◆ **Directions for this task**:
Transcribe, with complete accuracy, all of the entries below except for the pictures.

◆ **Information provided**:
::::::::::
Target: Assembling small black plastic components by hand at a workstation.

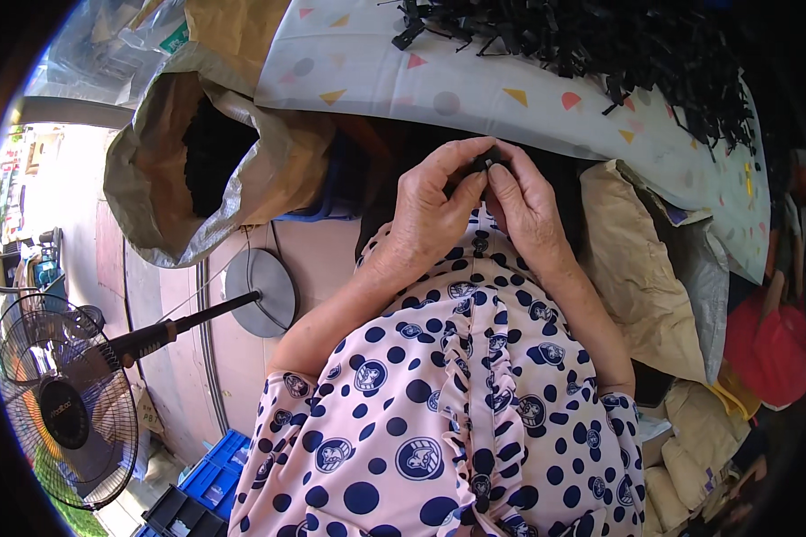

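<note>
My left hand (430,210) and my right hand (527,208) meet just below the table edge, fingertips pinched together on one small black plastic part (487,162). Both hands grip it; most of the part is hidden by my fingers. A big heap of similar black plastic parts (600,45) lies on the table above, on a white cloth with coloured triangles and dots (475,89). My pink dress with dark blue dots fills the lower middle.
An open grey-brown sack (161,170) with dark contents stands at left. A beige sack (645,268) leans at right, with a red object (770,349) beyond it. A standing fan (63,412) with its round base (261,291) sits lower left, near blue crates (210,474).
</note>
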### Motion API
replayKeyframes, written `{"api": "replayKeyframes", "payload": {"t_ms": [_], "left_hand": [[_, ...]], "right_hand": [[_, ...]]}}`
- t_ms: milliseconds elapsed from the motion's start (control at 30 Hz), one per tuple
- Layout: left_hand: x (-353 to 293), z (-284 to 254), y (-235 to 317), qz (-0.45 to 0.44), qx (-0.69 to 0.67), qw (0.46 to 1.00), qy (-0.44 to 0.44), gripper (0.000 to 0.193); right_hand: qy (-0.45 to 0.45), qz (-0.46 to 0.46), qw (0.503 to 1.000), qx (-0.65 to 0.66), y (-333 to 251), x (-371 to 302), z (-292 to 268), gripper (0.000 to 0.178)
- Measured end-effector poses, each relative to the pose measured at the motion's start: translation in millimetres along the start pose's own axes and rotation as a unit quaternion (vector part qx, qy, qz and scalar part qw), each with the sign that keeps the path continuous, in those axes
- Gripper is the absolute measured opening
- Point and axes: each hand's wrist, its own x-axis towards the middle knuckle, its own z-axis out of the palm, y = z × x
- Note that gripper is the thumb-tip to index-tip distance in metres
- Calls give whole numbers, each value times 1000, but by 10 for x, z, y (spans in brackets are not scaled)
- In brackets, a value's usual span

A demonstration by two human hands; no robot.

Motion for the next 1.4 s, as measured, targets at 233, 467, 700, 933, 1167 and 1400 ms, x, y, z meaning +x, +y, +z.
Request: {"api": "replayKeyframes", "payload": {"t_ms": [233,467,700,933,1167,1400], "left_hand": [[2,-5,86,63,164,984,16,32],[31,80,32,-39,-33,998,38,33],[31,119,-56,16,27,999,32,32],[55,143,68,92,246,965,28,32],[89,46,-117,38,206,978,17,29],[104,-164,61,-150,-194,969,-2,37]], "right_hand": [[4,26,999,27,34,36,56,26],[-50,-28,998,-20,104,117,-139,28],[-15,-25,1000,8,117,35,-97,29],[3,30,996,82,183,82,-33,28],[-37,-13,999,36,347,171,-161,27],[-40,5,999,1,271,160,-183,17]]}}
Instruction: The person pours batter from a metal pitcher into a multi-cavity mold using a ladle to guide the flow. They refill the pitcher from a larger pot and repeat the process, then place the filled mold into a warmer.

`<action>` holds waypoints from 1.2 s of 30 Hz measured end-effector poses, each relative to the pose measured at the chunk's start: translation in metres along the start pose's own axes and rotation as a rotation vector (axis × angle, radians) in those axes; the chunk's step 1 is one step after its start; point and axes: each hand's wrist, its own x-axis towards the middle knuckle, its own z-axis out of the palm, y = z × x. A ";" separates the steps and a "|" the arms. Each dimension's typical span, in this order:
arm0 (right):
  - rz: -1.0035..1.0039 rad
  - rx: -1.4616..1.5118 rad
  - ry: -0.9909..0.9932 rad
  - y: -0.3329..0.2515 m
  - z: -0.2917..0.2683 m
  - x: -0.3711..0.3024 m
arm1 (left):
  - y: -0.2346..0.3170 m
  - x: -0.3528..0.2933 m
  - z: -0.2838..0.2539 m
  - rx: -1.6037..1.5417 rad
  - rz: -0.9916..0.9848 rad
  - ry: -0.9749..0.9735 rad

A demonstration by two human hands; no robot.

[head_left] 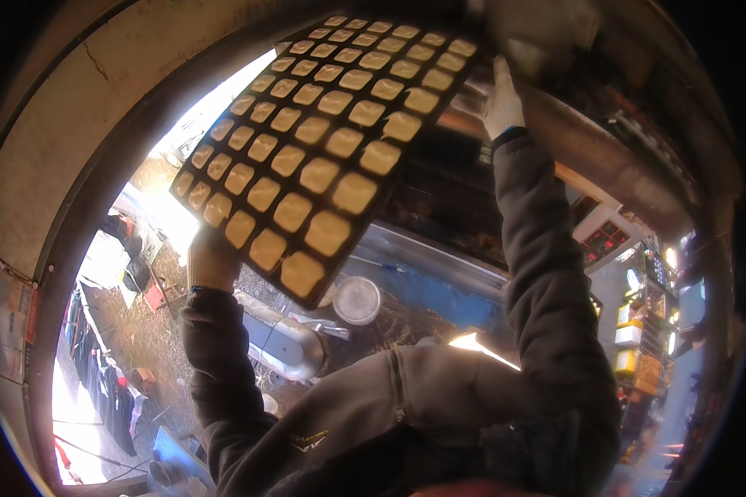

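Note:
A large dark baking tray (pixel 333 269) with rows of square cups stands tilted at the upper middle. Pale yellow batter (pixel 312 130) fills the cups. My left hand (pixel 214 258), in a pale work glove, is closed on the tray's near left edge; its fingertips are hidden behind the tray. Past the tray's far right side, my gloved right hand (pixel 503 103) is raised with its fingers stretched out. It is beside the dark oven opening (pixel 439 190); whether it touches anything there I cannot tell.
Below the tray is a white round tub (pixel 356 300), near a rounded grey metal housing (pixel 286 344). A control panel with red lights (pixel 603 240) is at the right, with shelves of yellow and white containers (pixel 628 335) beyond. Dark clothes (pixel 104 373) hang at the left.

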 end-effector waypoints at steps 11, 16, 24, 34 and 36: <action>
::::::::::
◆ **Reply to the task**:
Target: Assembling small black plastic components by hand at a workstation.


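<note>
My left hand (430,210) and my right hand (527,208) meet just below the table edge, fingertips pinched together on one small black plastic part (487,162). Both hands grip it; most of the part is hidden by my fingers. A big heap of similar black plastic parts (600,45) lies on the table above, on a white cloth with coloured triangles and dots (475,89). My pink dress with dark blue dots fills the lower middle.
An open grey-brown sack (161,170) with dark contents stands at left. A beige sack (645,268) leans at right, with a red object (770,349) beyond it. A standing fan (63,412) with its round base (261,291) sits lower left, near blue crates (210,474).
</note>
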### Motion API
replayKeyframes, written `{"api": "replayKeyframes", "payload": {"t_ms": [_], "left_hand": [[_, ...]], "right_hand": [[_, ...]]}}`
- t_ms: milliseconds elapsed from the motion's start (control at 30 Hz), one per tuple
- Layout: left_hand: x (-353 to 293), z (-284 to 254), y (-235 to 317), qz (-0.45 to 0.44), qx (-0.69 to 0.67), qw (0.46 to 1.00), qy (-0.44 to 0.44), gripper (0.000 to 0.193); right_hand: qy (-0.45 to 0.45), qz (-0.46 to 0.46), qw (0.503 to 1.000), qx (-0.65 to 0.66), y (-333 to 251), x (-371 to 302), z (-292 to 268), gripper (0.000 to 0.178)
- Measured end-effector poses, each relative to the pose measured at the motion's start: translation in millimetres along the start pose's own axes and rotation as a unit quaternion (vector part qx, qy, qz and scalar part qw), each with the sign that keeps the path continuous, in those axes
- Gripper is the absolute measured opening
- Point and axes: each hand's wrist, its own x-axis towards the middle knuckle, its own z-axis out of the palm, y = z × x
- Note that gripper is the thumb-tip to index-tip distance in metres
- Calls give whole numbers, each value times 1000, but by 10 for x, z, y (spans in brackets are not scaled)
- In brackets, a value's usual span

A demonstration by two human hands; no robot.

Motion for the next 1.4 s, as measured, targets at 233, 467, 700, 933, 1167 and 1400 ms, x, y, z meaning +x, +y, +z.
Request: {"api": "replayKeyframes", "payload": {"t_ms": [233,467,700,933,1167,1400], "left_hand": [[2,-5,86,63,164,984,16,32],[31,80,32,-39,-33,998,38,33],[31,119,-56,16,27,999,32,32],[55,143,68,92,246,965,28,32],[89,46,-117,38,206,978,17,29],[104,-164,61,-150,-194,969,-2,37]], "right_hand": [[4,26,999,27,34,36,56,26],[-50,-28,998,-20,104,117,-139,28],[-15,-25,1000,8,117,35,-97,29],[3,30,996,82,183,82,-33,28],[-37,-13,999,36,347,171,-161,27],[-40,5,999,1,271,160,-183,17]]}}
Instruction: The person pours batter from a metal pitcher into a multi-cavity mold using a ladle to guide the flow. They refill the pitcher from a larger pot and repeat the process, then place the filled mold into a warmer.

`<action>` holds waypoints from 1.2 s of 30 Hz measured end-effector poses, each relative to the pose measured at the chunk's start: translation in metres along the start pose's own axes and rotation as a rotation vector (axis × angle, radians) in those axes; the chunk's step 1 is one step after its start; point and axes: each hand's wrist, its own x-axis towards the middle knuckle, its own z-axis out of the palm, y = z × x. A ";" separates the steps and a "|" the arms. Each dimension's typical span, in this order:
arm0 (right):
  - rz: -1.0035..1.0039 rad
  - rx: -1.4616..1.5118 rad
  - ry: -0.9909..0.9932 rad
  - y: -0.3329..0.2515 m
  - z: -0.2917..0.2683 m
  - x: -0.3711..0.3024 m
arm1 (left):
  - y: -0.2346..0.3170 m
  - x: -0.3528..0.2933 m
  - z: -0.2838..0.2539 m
  - rx: -1.6037..1.5417 rad
  - rz: -0.9916..0.9848 rad
  - ry: -0.9749..0.9735 rad

A demonstration by two human hands; no robot.

[head_left] 

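Note:
A large dark baking tray (pixel 333 269) with rows of square cups stands tilted at the upper middle. Pale yellow batter (pixel 312 130) fills the cups. My left hand (pixel 214 258), in a pale work glove, is closed on the tray's near left edge; its fingertips are hidden behind the tray. Past the tray's far right side, my gloved right hand (pixel 503 103) is raised with its fingers stretched out. It is beside the dark oven opening (pixel 439 190); whether it touches anything there I cannot tell.
Below the tray is a white round tub (pixel 356 300), near a rounded grey metal housing (pixel 286 344). A control panel with red lights (pixel 603 240) is at the right, with shelves of yellow and white containers (pixel 628 335) beyond. Dark clothes (pixel 104 373) hang at the left.
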
 end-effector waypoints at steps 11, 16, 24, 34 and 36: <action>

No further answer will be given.